Last Saturday I was invited to a birthday party for a gentleman who was turning, um, I’m not quite sure but it was older than 35. My straight friends keep telling me that I need to hang out with gays who grew up watching DuckTales as opposed to SpongeBob SquearPants if I want to find a boyfriend. So I gave it a go. What I discovered was that single gays act the exact same no matter how old they are.
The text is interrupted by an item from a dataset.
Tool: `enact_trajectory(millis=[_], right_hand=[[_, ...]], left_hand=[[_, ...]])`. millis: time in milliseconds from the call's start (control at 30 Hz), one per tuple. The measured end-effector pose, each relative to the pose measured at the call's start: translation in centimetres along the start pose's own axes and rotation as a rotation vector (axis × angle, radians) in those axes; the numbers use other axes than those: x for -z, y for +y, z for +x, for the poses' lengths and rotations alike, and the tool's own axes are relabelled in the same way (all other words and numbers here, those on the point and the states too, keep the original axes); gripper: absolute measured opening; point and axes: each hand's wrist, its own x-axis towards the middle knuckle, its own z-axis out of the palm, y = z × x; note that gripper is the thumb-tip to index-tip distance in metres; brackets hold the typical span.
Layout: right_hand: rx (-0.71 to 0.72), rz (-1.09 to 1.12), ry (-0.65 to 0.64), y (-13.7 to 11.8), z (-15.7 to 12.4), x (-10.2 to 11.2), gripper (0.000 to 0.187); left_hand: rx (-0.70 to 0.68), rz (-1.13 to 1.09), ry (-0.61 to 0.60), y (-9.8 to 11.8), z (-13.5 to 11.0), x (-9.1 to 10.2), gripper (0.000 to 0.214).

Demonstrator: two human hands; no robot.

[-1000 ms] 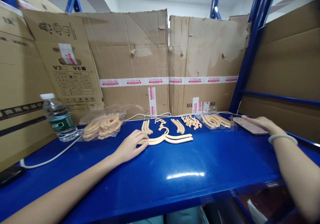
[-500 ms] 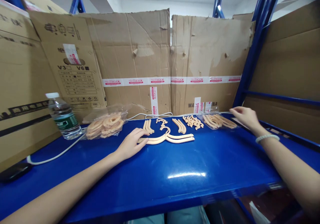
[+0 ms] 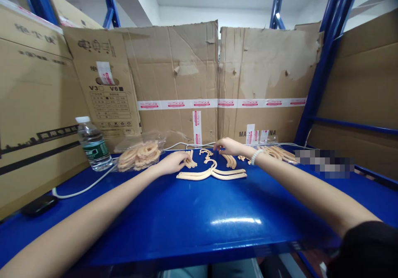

When the hired bartender (also a working porn star) took a break from shaking martinis to shake his ass in a striptease, we all gathered around in a circle to hoot and holler while throwing bills at him. At first I thought it was going to turn into something perverted like the “ass to ass” scene in Requiem For A Dream, but thankfully everyone was respectful and just there for fun. To be honest, most of them were really shy, especially when it came time to introducing themselves. They would not come up to me so I had to make most of the effort. When I asked one guy if he was going to get in the pool later on he made a Beaker-type noise, nervously giggled, and scuffled out of the kitchen. However, they weren’t shy when it came to sex. By the end of the night they were all skinny dipping in the heated pool. As they lifted one guy out of the water I yelled, “Hold it!” so I could get a picture. They laughed and said, “Hold it? Well, if you insist,” and then grabbed his cherries.
The only real difference between them and younger gays was that their jokes were dated. When the jacuzzi spout broke and shot water everywhere one screamed, “Oh Jezzzus, is that Ethel Merman?” which sent the rest into a fit of laughter. It reminded me of something Mom would say. Ron Ron turned to me and asked, “Who’s Ethel Merman? Is she the evil woman in The Little Mermaid?”